▶ [Instructions for the task]: Your copy must hold all of the data below, unchanged and without images.

▶ [Supplied material]:
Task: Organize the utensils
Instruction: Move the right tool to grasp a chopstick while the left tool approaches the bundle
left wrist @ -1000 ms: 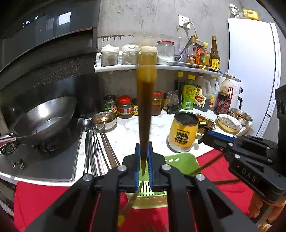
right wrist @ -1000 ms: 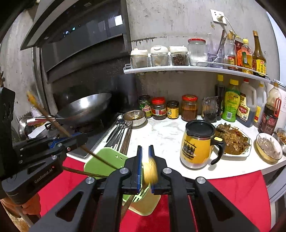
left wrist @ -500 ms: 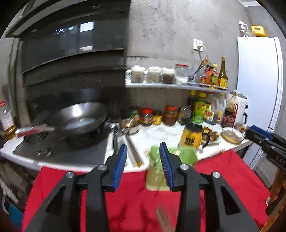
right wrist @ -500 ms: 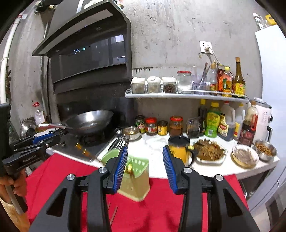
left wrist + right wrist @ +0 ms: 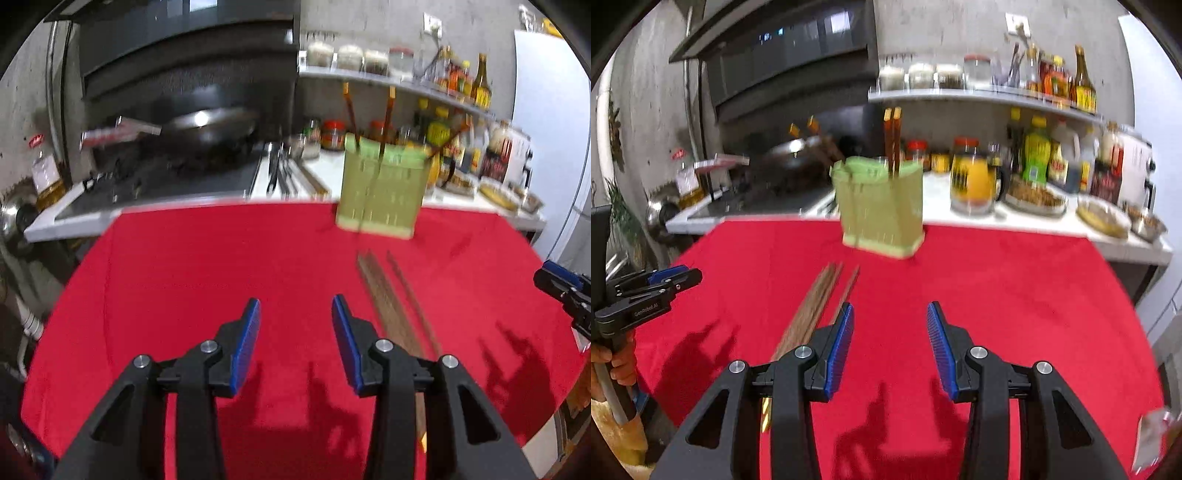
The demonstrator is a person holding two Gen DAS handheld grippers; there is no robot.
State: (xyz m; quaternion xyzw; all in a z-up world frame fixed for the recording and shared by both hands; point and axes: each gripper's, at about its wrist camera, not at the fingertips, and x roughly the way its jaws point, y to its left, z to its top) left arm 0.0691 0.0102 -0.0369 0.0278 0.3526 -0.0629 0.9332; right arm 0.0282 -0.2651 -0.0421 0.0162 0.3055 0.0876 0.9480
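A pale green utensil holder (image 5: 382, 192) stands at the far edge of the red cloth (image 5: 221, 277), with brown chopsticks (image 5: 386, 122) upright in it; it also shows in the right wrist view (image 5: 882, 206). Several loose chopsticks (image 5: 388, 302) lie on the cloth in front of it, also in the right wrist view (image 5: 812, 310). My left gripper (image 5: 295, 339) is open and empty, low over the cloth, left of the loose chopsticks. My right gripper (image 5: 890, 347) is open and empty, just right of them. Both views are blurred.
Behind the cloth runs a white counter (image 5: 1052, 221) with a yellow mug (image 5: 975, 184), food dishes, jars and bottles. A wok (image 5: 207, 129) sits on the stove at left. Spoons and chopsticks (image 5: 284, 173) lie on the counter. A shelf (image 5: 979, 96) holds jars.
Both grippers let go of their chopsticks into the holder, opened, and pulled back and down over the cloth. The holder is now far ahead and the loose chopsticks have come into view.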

▶ [Solution below]:
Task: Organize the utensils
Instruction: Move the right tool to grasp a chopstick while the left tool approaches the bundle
left wrist @ -1000 ms: 
right wrist @ -1000 ms: 
left wrist @ -500 ms: 
right wrist @ -500 ms: 
left wrist + right wrist @ +0 ms: 
The demonstrator is a person holding two Gen DAS handheld grippers; there is no robot.
State: (xyz m; quaternion xyzw; all in a z-up world frame fixed for the recording and shared by both hands; point and axes: each gripper's, at about its wrist camera, not at the fingertips, and x roughly the way its jaws point, y to its left, z to its top) left arm 0.0691 0.0102 -0.0369 0.0278 0.3526 -0.0629 0.9332; right arm 0.0282 -0.2651 -0.0421 0.0162 0.3055 0.0876 0.9480
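A pale green utensil holder (image 5: 382, 192) stands at the far edge of the red cloth (image 5: 221, 277), with brown chopsticks (image 5: 386, 122) upright in it; it also shows in the right wrist view (image 5: 882, 206). Several loose chopsticks (image 5: 388, 302) lie on the cloth in front of it, also in the right wrist view (image 5: 812, 310). My left gripper (image 5: 295, 339) is open and empty, low over the cloth, left of the loose chopsticks. My right gripper (image 5: 890, 347) is open and empty, just right of them. Both views are blurred.
Behind the cloth runs a white counter (image 5: 1052, 221) with a yellow mug (image 5: 975, 184), food dishes, jars and bottles. A wok (image 5: 207, 129) sits on the stove at left. Spoons and chopsticks (image 5: 284, 173) lie on the counter. A shelf (image 5: 979, 96) holds jars.
Both grippers let go of their chopsticks into the holder, opened, and pulled back and down over the cloth. The holder is now far ahead and the loose chopsticks have come into view.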

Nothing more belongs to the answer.